1. Organisational aversion to experimentation and failure

Organisations recognise that innovation is beneficial in terms of reducing cost, improving productivity and making competitive progress to remain relevant to industry peers.  

However, not all organisations are open to experimentation and failure associated with it. 

According to a 2020 report by The Talent Enterprise and the Global Innovation Management Institute, 3 per cent of risk-averse organisations are seen as very innovative, whereas 41 per cent of organisations open to risk are considered as very innovative. The report further highlighted those risk-averse organisations that do not prioritise innovation appear to be less proficient at analysing risk. 

2. Organisational culture not fostering innovation

As organisations are not open to the risk pertaining to innovation, their development culture can foster an environment that hinders software development capacity to innovate. This means that software development cultures do not facilitate a mindset that is open to the activities of experimenting and failing nor contributes time for innovative projects. 

CIO.com reported on a new book from Deloitte and MIT Sloan Management Review, offering insights on how to cultivate a culture of innovation that stated innovation has become critical for survival. It states that IT leaders must facilitate a shift in mindset at their organisation to allow and even embrace a certain amount of risk.

3. Organisations do not have the capacity to innovate

Another factor that hinders innovation and contributes to software developers’ aversion to risk is insufficient talent and an organisation’s ability to innovate. 

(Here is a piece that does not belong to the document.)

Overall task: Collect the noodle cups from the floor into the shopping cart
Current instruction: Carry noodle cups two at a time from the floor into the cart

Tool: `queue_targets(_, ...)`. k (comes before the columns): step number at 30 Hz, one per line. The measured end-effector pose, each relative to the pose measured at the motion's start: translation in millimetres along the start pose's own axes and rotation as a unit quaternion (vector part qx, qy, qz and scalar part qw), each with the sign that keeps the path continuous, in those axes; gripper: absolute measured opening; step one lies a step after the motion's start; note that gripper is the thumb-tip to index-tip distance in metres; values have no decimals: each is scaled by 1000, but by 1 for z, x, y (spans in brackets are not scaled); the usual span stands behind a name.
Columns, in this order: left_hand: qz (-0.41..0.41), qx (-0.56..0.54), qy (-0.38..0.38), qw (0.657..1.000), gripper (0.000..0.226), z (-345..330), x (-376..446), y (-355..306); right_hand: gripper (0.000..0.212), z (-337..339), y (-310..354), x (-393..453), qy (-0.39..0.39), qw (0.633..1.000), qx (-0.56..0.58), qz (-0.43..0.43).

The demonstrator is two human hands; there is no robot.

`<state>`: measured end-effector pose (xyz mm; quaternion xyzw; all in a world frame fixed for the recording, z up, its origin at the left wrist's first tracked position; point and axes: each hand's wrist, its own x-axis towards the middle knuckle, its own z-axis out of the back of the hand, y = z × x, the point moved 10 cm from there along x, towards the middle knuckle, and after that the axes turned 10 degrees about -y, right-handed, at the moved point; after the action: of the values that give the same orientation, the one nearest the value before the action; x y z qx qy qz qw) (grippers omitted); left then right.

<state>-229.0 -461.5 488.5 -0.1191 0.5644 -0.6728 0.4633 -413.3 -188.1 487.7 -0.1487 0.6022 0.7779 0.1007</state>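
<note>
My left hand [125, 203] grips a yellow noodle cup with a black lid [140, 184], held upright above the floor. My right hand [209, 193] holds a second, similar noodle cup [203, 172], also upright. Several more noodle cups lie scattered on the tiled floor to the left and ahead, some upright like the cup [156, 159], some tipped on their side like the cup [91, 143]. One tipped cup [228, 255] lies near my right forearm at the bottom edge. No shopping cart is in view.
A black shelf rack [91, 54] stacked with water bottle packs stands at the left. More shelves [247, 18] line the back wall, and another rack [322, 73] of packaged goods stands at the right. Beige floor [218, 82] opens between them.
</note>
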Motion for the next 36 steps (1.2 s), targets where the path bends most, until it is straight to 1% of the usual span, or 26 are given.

A shortage of software developers remains widely reported; it contributes to businesses not undertaking a certain amount of risk. According to the IDC, reported on by Openasapp in 2020, the lack of IT skills will incur losses worldwide, totalling $390 billion annually. This lack is reflected in the vast number of unfilled vacancies across the globe. This is further highlighted by Computing.co.uk, reporting that 20 per cent of software development positions across UK government departments remain unfilled.

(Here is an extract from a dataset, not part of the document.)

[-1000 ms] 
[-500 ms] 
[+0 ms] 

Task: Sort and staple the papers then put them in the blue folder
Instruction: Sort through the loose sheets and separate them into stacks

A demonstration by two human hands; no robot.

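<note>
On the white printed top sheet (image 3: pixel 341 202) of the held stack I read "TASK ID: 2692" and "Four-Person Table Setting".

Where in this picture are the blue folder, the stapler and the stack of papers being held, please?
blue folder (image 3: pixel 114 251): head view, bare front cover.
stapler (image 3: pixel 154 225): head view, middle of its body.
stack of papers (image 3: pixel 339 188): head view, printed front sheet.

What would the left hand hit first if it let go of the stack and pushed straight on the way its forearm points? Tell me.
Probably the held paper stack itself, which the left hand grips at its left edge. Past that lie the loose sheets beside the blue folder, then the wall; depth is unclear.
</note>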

This shortage makes it a significant challenge for senior technology leaders to focus on software development capabilities on innovating and taking more risk. A Digital Transformation Readiness Survey by DevOps and Appian observed that 82 per cent of organisations find it challenging to attract and retain quality software developers who have the right skills needed to sustain the business with innovative technology.

How Can Organisations Enable UK Developers To Take Risk While Being More Productive?

An essential software development goal for senior technology leaders is to minimise costs and improve productivity. Software development goals must produce new features by taking advantage of technology advancements. They need to ensure that the organisation’s products and services can rapidly respond to market changes.

To successfully achieve software development goals, senior managers must identify, assess, prioritise, and manage all of the major risks associated with projects. Provide employees with the necessary information, tools and skills to enable them to innovate.

A change in how organisations address failure facilitated by shifting cultural view towards a “concept of learning” is essential to helping software developers learn and improve their skills set. Environments that allow developers to work on projects with failure factored in can approach risk-taking with a shift towards rapid learning, iteration and adaptation

According to an analysis by McKinsey on fueling business performance, organisations that enable software teams to experiment, fail, and learn in a safe environment see consistently better results. It fosters an environment that encourages better knowledge sharing, collaboration and continuous improvement.